* [Task to carry out]: Every line containing the string "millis" should be returned from the records.

Data for processing Start Marker

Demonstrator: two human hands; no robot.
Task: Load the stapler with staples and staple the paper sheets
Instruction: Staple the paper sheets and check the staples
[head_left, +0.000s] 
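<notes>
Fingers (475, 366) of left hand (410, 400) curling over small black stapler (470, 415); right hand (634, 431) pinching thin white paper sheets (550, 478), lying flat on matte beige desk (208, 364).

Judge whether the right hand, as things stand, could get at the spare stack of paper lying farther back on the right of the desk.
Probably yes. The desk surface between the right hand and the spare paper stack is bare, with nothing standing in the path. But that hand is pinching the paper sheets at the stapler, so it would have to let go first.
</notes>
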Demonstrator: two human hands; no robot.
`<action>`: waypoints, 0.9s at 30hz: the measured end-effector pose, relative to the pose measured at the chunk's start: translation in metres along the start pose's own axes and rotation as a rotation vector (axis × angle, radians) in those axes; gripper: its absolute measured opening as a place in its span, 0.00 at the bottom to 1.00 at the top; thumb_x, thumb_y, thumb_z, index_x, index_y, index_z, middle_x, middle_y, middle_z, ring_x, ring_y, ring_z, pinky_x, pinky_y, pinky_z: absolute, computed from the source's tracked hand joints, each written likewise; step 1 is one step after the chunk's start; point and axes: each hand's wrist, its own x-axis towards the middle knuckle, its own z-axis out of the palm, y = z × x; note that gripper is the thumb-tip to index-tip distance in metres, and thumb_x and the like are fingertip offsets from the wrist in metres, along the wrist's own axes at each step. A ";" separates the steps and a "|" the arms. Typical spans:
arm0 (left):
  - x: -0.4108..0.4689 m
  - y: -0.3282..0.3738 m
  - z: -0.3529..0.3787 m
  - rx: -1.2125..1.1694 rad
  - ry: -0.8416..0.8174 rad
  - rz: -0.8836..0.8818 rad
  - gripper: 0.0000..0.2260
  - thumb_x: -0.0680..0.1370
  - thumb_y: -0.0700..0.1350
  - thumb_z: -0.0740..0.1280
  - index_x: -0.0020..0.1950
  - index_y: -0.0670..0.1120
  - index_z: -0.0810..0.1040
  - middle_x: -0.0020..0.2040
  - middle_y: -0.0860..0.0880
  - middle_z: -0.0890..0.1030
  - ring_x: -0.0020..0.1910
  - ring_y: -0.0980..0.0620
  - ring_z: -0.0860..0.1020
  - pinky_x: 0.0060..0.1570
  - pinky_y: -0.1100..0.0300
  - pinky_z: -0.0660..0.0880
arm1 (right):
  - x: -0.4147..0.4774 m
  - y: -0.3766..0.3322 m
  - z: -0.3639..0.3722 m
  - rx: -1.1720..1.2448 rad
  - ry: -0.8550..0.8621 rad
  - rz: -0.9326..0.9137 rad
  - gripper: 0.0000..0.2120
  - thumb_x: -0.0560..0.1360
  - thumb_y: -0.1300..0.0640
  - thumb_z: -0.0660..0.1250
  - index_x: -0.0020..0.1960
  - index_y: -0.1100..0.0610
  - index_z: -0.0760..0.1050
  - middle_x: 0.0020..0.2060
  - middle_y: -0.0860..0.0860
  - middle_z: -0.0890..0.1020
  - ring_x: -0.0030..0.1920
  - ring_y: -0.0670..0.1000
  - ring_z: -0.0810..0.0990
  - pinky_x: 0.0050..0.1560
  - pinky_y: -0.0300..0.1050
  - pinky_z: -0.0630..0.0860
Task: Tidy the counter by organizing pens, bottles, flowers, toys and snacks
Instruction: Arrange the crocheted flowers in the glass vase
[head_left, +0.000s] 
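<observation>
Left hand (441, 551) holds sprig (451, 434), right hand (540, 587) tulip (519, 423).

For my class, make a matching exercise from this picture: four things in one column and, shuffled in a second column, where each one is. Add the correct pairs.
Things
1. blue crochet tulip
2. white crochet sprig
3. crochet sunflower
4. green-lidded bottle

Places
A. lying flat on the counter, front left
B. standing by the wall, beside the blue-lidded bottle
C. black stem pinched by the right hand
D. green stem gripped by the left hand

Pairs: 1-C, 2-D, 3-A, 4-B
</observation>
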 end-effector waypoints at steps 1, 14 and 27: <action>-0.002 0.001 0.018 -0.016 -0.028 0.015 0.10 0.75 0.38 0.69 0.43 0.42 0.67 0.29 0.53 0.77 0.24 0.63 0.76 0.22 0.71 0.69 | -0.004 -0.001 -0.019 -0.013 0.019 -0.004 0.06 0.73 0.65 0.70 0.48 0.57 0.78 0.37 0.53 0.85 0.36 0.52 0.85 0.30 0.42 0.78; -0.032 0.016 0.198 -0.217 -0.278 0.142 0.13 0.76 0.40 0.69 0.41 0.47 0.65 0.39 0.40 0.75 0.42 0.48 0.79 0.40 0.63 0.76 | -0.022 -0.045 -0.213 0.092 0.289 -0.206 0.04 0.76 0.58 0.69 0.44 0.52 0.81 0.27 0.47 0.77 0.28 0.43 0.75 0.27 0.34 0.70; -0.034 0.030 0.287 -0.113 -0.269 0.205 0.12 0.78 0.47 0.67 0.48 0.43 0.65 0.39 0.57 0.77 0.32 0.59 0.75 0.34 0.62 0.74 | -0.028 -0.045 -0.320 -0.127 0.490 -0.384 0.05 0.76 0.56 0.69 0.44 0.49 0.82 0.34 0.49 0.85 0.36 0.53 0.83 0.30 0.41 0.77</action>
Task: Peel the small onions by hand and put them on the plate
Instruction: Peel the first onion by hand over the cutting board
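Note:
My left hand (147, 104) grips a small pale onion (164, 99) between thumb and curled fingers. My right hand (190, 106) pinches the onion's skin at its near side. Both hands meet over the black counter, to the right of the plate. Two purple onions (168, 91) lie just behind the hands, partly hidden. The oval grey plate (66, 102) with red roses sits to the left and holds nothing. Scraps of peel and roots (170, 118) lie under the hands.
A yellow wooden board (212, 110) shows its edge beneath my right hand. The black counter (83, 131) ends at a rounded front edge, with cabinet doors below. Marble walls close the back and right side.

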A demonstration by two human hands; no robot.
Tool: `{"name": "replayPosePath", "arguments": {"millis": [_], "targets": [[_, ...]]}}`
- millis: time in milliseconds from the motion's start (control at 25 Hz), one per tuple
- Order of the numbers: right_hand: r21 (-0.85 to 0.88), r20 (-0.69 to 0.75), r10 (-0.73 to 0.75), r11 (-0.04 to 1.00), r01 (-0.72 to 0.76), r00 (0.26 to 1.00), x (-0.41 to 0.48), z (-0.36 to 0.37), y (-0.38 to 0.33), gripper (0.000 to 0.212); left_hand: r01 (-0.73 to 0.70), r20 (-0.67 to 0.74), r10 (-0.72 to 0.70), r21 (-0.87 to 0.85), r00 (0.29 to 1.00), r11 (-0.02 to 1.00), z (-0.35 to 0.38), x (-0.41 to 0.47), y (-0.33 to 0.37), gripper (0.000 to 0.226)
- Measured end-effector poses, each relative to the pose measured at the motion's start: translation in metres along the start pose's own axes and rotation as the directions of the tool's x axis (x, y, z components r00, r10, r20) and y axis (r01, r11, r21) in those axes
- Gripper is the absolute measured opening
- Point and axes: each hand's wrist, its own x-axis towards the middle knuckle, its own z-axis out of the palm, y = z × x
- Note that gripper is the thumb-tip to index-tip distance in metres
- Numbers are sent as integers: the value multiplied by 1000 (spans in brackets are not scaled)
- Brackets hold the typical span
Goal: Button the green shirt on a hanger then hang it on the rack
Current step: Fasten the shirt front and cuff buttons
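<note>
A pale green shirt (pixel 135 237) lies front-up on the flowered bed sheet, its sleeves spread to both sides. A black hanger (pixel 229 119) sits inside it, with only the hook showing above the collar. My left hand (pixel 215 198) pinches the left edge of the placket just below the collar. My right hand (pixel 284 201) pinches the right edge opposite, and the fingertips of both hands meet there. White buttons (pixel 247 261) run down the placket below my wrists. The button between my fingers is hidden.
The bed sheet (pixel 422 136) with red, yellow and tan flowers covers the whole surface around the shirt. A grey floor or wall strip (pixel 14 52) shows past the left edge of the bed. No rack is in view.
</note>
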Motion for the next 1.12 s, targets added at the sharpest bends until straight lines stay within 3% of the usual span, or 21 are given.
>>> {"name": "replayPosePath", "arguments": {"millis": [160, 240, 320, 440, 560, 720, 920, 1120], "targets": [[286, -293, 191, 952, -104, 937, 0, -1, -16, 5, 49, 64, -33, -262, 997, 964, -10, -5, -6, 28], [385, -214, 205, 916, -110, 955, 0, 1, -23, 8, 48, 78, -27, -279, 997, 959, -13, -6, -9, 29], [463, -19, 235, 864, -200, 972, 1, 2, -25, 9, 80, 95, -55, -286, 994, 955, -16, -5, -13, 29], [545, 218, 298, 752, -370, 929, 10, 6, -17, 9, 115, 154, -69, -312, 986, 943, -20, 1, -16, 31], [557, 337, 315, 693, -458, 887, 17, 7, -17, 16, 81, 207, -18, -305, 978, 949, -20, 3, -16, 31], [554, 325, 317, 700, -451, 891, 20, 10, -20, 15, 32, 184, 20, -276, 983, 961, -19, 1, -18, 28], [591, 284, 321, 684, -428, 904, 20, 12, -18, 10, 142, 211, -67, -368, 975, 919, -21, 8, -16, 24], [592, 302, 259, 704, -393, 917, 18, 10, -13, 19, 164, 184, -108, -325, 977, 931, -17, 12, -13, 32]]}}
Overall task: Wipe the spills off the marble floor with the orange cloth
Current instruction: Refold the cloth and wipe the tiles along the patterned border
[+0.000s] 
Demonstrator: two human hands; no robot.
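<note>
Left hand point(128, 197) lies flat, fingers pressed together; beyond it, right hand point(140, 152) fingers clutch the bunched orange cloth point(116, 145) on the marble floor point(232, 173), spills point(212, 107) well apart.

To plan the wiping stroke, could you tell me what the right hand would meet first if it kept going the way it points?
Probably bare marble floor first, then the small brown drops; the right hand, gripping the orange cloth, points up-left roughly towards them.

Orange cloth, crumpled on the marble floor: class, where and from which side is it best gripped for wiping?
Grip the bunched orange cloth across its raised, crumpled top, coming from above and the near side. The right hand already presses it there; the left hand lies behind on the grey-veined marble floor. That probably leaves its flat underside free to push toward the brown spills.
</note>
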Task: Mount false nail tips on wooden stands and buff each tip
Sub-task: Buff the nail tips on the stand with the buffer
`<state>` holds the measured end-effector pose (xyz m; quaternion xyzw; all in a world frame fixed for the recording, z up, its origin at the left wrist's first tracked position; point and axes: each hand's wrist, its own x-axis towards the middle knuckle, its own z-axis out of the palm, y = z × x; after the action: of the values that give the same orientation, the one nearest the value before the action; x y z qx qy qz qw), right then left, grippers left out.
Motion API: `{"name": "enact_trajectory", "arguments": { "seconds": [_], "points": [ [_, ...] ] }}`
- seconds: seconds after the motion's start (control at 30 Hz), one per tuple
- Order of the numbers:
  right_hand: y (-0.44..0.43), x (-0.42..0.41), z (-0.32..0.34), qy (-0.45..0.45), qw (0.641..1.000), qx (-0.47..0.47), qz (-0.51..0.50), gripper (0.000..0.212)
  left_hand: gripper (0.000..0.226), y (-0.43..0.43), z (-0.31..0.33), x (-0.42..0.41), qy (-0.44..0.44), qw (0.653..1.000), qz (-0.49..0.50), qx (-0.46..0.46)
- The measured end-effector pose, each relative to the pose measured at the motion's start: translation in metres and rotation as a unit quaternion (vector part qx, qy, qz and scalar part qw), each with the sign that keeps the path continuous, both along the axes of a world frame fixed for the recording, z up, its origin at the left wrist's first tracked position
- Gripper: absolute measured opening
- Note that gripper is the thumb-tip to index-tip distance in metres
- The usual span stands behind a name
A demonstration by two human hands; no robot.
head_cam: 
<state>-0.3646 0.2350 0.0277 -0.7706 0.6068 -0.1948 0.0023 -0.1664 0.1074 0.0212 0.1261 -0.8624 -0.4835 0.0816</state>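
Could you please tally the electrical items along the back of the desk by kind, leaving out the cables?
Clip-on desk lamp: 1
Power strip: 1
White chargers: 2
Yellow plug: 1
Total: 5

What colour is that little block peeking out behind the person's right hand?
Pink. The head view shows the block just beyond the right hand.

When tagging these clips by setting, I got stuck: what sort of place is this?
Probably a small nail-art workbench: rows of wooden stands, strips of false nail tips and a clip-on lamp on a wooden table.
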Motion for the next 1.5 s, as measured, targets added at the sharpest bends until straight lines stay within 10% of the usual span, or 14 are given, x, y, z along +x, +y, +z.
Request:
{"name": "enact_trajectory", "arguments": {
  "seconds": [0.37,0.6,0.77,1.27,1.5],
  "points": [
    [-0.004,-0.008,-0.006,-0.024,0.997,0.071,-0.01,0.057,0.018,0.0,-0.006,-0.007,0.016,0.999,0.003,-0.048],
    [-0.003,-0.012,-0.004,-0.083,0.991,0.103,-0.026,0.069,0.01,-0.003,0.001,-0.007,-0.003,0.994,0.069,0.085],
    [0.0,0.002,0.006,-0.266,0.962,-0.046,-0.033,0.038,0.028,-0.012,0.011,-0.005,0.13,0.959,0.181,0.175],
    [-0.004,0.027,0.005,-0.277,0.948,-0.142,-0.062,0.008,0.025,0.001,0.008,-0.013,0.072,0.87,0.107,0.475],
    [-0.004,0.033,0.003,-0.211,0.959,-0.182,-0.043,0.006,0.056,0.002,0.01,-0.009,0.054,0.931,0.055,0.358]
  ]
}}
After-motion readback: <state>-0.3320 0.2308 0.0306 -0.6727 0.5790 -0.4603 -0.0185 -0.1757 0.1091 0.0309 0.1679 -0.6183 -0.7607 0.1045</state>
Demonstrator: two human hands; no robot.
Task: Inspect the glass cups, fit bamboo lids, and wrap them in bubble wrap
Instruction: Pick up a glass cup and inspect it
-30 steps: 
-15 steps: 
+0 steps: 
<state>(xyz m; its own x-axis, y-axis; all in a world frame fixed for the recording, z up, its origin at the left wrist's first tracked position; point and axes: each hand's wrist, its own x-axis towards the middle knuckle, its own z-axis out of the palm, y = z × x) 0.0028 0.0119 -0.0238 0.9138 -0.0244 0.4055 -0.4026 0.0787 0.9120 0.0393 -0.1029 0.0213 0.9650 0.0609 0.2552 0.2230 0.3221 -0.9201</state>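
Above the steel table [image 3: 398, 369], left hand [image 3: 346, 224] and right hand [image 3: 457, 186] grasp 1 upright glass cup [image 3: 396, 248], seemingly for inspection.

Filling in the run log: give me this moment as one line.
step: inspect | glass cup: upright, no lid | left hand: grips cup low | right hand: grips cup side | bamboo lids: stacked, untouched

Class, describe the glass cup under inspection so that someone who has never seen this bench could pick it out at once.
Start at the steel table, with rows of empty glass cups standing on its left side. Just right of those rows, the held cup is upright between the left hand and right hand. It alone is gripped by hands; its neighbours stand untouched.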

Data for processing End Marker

* [Solution to this exercise]:
Tool: `{"name": "replayPosePath", "arguments": {"millis": [_], "targets": [[_, ...]]}}`
- millis: time in milliseconds from the motion's start (control at 25 Hz), one per tuple
>>> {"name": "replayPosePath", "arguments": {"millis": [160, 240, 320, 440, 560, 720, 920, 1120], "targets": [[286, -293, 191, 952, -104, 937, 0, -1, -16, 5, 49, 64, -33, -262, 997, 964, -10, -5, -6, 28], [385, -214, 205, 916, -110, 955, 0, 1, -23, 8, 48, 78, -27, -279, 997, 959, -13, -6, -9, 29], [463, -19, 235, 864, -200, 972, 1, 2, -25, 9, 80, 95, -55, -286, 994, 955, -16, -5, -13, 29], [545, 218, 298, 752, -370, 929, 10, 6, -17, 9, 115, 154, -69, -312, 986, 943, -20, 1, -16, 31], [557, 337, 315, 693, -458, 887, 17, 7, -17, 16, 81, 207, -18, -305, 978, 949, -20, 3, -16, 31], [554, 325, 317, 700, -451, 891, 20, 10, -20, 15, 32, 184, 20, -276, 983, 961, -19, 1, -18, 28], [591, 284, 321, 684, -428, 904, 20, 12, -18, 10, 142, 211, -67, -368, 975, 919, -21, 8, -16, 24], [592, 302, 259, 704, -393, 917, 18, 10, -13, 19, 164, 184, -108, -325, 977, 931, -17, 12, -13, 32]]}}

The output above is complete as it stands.